Defining success YOUR way

October 15, 2014 by Jana 15 Comments

I want to start by saying THANK YOU to everyone who commented on Monday’s post. Your support and encouragement and thoughts mean more to me than I can adequately express. While I’m sure I have my share of detractors, having a group of supporters makes it that much easier to deal with those who don’t like me. I’m not exactly the toughest chick around but I’m working on thickening my skin. Because if I’m going to write and publish a book, I’m going to need it. I mean, you’ve read some of those Amazon reviews, right? Holy hell, people are cruel. I need to be able to handle it. So maybe it truly was a blessing in disguise that she and I had that conversation.

It’s all about the silver linings, right?

I like to think so.

One topic that I didn’t touch on in Monday’s post was the fact that, throughout our conversation, she kept talking about different measures of blogging success–page rank, page views per month, email subscribers, Twitter followers, stuff like that. Things that definitely matter, especially when you’re like me and will be shopping a book to agents, but in the grand scheme of blogging, they’re just measurements. They’re not indicators of quality or community or even being interesting. They’re indicators that you know how to get people to like and follow and you’re good at drawing traffic.

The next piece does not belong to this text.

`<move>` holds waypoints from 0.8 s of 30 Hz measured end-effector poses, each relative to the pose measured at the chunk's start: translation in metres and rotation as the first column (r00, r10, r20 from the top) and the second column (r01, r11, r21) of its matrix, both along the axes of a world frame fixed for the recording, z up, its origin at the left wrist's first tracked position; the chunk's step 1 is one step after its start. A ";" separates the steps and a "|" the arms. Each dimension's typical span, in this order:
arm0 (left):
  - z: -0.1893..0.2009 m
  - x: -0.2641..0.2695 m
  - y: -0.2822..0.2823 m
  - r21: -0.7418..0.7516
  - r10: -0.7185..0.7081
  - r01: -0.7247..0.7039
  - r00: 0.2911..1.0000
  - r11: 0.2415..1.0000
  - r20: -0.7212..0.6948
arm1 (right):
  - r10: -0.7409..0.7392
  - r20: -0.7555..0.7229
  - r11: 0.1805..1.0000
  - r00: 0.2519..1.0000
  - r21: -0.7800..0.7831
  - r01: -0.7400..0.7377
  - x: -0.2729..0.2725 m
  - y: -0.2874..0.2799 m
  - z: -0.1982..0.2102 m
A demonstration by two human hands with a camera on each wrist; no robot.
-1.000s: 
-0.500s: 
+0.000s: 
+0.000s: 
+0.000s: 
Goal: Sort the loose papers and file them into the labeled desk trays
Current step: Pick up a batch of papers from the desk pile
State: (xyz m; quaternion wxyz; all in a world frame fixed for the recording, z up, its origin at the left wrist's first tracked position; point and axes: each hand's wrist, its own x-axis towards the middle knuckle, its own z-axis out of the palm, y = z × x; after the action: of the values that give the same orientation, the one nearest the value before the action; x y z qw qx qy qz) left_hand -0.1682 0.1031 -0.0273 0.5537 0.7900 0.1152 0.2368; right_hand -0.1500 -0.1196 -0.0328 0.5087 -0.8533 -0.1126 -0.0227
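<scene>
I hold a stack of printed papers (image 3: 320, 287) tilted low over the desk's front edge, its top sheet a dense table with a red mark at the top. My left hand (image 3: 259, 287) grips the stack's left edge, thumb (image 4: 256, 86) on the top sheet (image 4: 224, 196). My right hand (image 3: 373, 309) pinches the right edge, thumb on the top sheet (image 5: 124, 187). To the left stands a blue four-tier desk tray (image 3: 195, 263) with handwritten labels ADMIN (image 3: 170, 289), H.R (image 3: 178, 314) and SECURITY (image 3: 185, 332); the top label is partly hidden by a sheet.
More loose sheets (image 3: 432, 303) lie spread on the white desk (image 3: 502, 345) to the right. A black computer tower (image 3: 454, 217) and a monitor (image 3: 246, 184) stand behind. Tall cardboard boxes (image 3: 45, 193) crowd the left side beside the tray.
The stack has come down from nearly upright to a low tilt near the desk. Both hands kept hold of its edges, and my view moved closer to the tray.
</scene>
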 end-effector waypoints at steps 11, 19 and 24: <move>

But when you get those readers and followers, are they really, truly reading? Are they sticking around? Do they support you? Have you formed relationships?

Or do you treat them like a statistic? If you do, that’s okay. I’m only judging you a little bit not judging you at all.

As for me, I don’t treat anyone like a statistic. Because that matters to me is forming relationships and connecting with people. I want what I write to mean something. I want readers to come away with feelings, even if that feeling is hatred mixed with contempt. The rest doesn’t matter. It’s not important to me to use SEO tricks and clickbait headlines (clearly. I mean, you’ve seen my post titles) vanity metrics to quantify my “popularity”. When I finish my book do I want people to buy and read it? Yes. Of course I do. I need justification for my global book tour. But I want people to read and buy the book because they like me. Because they like my writing. Not because I’ve bribed or tricked them (for the record, I’m not necessarily above bribing. Just ask my child).

And the reason I feel this way is because, after 3 years of blogging, I’ve finally defined and come to terms with what’s important to me. What matters to me. And I bring all of that to my personal definition of success. Which is not a word that has a universal definition (I mean, yes, it has a dictionary definition but the real life, practical definition is way more subjective than what Webster says. The dictionary. Not the guy from TV. Although that would be awesome, too).

See? He thinks you're doing just fine.
See? He thinks you’re doing just fine.

There’s nothing wrong with the traditional definition of success. But when you look at it objectively, we all have different measures for success, with blogging and with everything else. Because what I think is successful for me might not spell success for you.

For instance, you might think success is losing 100 pounds. I might think success is losing a pants size. Both are fine. Both are successes.

You might think success is having 50000 newsletter subscribers. I might think success is having 100 newsletter subscribers. Both are fine. Both are successes.

You might think success is having the biggest, faniciest house on the block. I might think success is simply having my own apartment. Both are fine. Both are successes.

You might think success is having a multi-book deal through a traditional publishing house. I might think success is self-publishing my first and only book. Both are fine. Both are successes.

You might think success is having a million dollars in your savings account. I might think success is saving $15 per month. Both are fine. Both are successes.

You might think success is having a booked social calendar. I might think success is having one close friend I can count on. Both are fine. Both are successes.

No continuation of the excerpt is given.